Dimensi hidup dalam bidang ekonomi ini sering terabaikan dan kurang diperhatikan secara serius oleh pasangan-pasangan yang hendak menikah. Padahal bidang ini rentan terhadap persoalan dan bisa menjadi ancaman terhadap keutuhan perkawinan. Kalau ekonomi rumah tangga morat marit, kebahagiaan rumah tangga sungguh-sungguh dapat terancam (Gilarso, 2015: 135). Salah satu contoh pentingnya bidang ini adalah soal pengaturan keuangan.

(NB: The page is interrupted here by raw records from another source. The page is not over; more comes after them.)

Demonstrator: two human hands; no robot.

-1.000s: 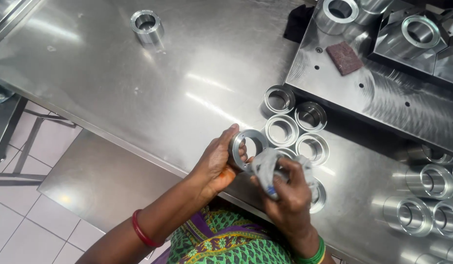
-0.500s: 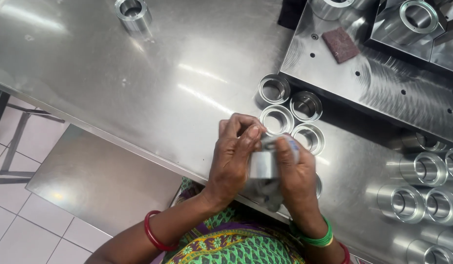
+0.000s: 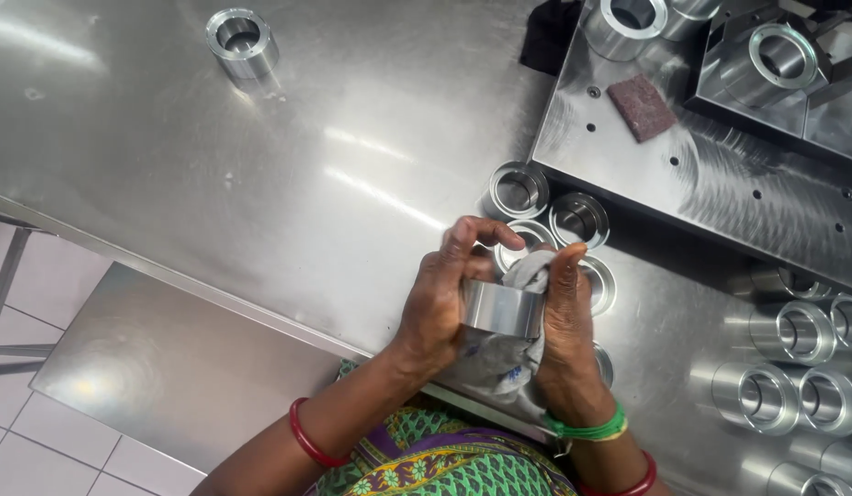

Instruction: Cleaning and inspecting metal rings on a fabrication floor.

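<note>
My left hand and my right hand hold one shiny metal ring between them, edge-on to the camera, above the near edge of the steel table. A grey cloth is pressed against the ring under my right hand and hangs down below it. Just beyond my fingers stand several similar metal rings in a tight cluster on the table.
A lone metal ring stands at the far left of the table. A raised steel plate at the right carries a maroon abrasive pad and larger machined parts. Several metal cylinders lie at the right edge.
The ring was held face-up in my left hand; both hands have closed around it and turned it edge-on, with the cloth now wrapped against it.
</note>
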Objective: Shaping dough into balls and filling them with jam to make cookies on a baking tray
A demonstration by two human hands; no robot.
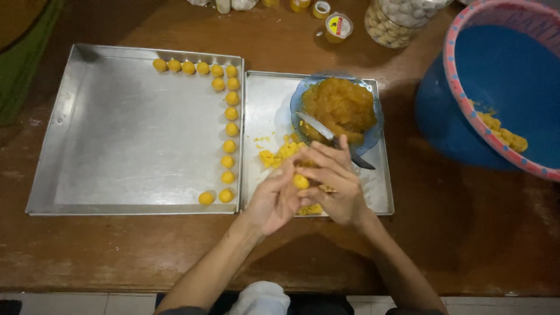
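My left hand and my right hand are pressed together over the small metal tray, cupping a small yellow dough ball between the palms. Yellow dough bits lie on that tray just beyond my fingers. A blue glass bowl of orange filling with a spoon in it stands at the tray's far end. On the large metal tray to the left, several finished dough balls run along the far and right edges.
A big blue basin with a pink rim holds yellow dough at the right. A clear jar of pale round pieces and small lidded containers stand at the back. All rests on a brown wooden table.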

Bagus Irawan (2007: 51) menemukan sejumlah keluarga mengalami masalah berhubungan dengan ekonomi sebanyak 6 kasus dari 100 kasus yang diteliti sebagai penyebab masalah ekonomi antara lain: hutang 14,3%, pengangguran 14,3%, kemalasan 28,8%, pemborosan 14,3%, pemerasan, penipuan 14,3%, kebodohan 14,3%. Kemudian Agung Prihartana (2013: 47-48) menunjukkan 29,41% responden mengatakan faktor ekonomi dapat menjadi pemicu konflik dalam keluarga, diantaranya hanya salah satu (suami atau istri) yang bekerja, sehingga penghasilan kecil, sedangkan pengeluaran cukup besar; suami istri sama-sama tidak bekerja atau menganggur dan hanya tergantung pada pemberian dari orangtua; suami atau istri merasa masih mempunyai “kewajiban” membantu saudara kandung yang membutuhkan dan masih ada beberapa penyebab lainnya.

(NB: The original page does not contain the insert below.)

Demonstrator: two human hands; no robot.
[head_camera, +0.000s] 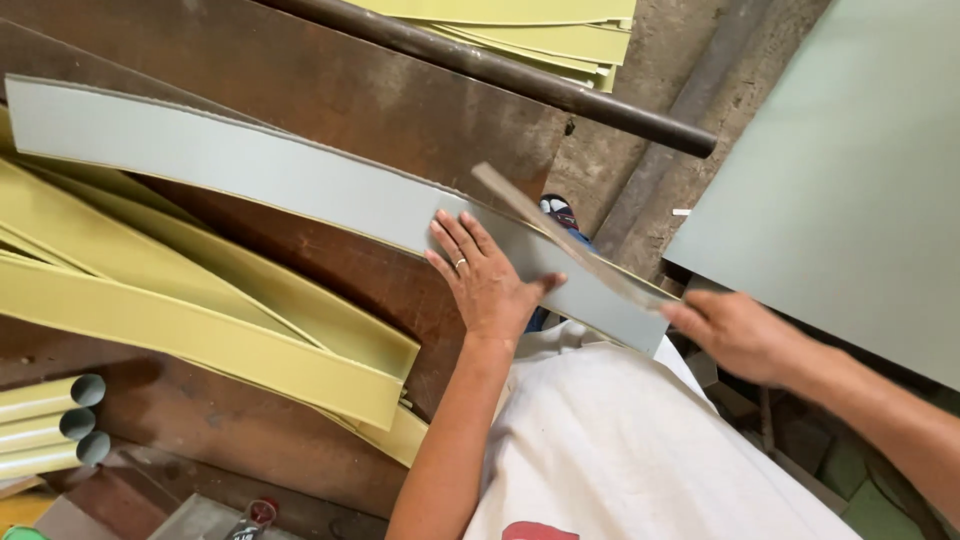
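Flat, left hand (487, 283) presses grey strip (300, 185); right hand (735, 333) seemingly grips ruler (560, 240).

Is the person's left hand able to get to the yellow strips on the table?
Probably yes: the left hand lies flat on the grey strip, and the yellow strips sit just beside it with nothing between.

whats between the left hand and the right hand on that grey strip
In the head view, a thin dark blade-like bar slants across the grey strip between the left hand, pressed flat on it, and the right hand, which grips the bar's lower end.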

Bagus Irawan (2007: 51-52) mengutip pendapat Margery D. Rosen mengatakan bahwa “Masalah keuangan menjadi sumber utama pertengkaran

banyak pasangan suami istri.” Hal ini disebabkan ketika salah satu atau kedua pasangan merasa cemas akan uang. Masing-masing memiliki persepsi yang berbeda terhadap makna uang. Bagi orang tertentu, uang berarti keamanan, tanpa uang orang itu kalut dan bingung. Namun bagi yang lain, uang bisa berarti harga diri dan sebuah kebanggaan. Sering terjadi, bila masalah keuangan, pasangan bukannya berusaha saling memahami dan bekerjasama mencari solusi, namun justru menyatakan bahwa pernikahan mereka telah berakhir.

3. Faktor Sosial (relasi dengan orang lain)

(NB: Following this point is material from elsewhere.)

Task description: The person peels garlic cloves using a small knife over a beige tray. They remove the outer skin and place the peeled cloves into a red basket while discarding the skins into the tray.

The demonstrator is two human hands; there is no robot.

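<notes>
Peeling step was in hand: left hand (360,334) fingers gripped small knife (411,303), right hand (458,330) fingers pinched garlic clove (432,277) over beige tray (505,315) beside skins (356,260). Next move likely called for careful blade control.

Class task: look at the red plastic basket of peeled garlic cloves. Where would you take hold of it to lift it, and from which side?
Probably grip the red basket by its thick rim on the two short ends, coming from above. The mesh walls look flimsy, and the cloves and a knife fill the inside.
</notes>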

Bagus Irawan (2007: 131) menemukan sejumlah keluarga mengalami masalah relasi dengan umat dan masyarakat sebanyak 9 kasus dari 100 kasus yang diteliti sebagai penyebab masalah sosial antara lain: bentrok dengan tetangga 11,1%, dikucilkan oleh lingkungan 44,4%, rasa malu dalam setiap kontak dengan umat dan masyarakat 44,4%. Kemudian Agung Prihartana (2013: 49) menunjukkan bahwa 11,78% responden mengatakan kehadiran orang ketiga dapat menjadi pemicu konflik dalam keluarga. Kehadiran orang ketiga misalnya pria idaman lain (PIL) atau wanita idaman lain (WIL), teman tapi mesra (TTM), mertua atau saudara kandung yang tinggal serumah dengan pasangan suami istri.

Bagus Irawan (2007: 131-132) mengutip pendapat R. M. Mac Iver dan Charles H. Page, yang mendefinisikan masyarakat sebagai “an union of families”, gabungan atau kumpulan dari keluarga-keluarga. Hal ini mengatakan masyarakat berasal dari hubungan antar individu. Jadi dapat dikatakan keluarga inti dari masyarakat. Setiap keluarga dapat menganggap dirinya sebagai “pusat” dari masyarakat. Sebagai pusat dan sekaligus anggota masyarakat, keluarga

mempunyai relasi dengan masyarakat di luarnya. Setiap individu dalam suatu keluarga membawa citra keluarga di dalam masyarakat. Hubungan yang baik antar keluarga menghasilkan hubungan masyarakat yang baik pula. Setiap anggota keluarga merupakan wakil dari keluarganya dalam kehidupan sosial. Hal ini dapat kita lihat misalnya pada masyarakat Jawa, anggota-anggotanya berhak mewakili keluarga keluar seperti perkawinan dan kelahiran.

Demikian beberapa faktor pendukung maupun faktor penghambat mempengaruhi dalam upaya mewujudkan perkawinan yang unitas dan indissolubilitas.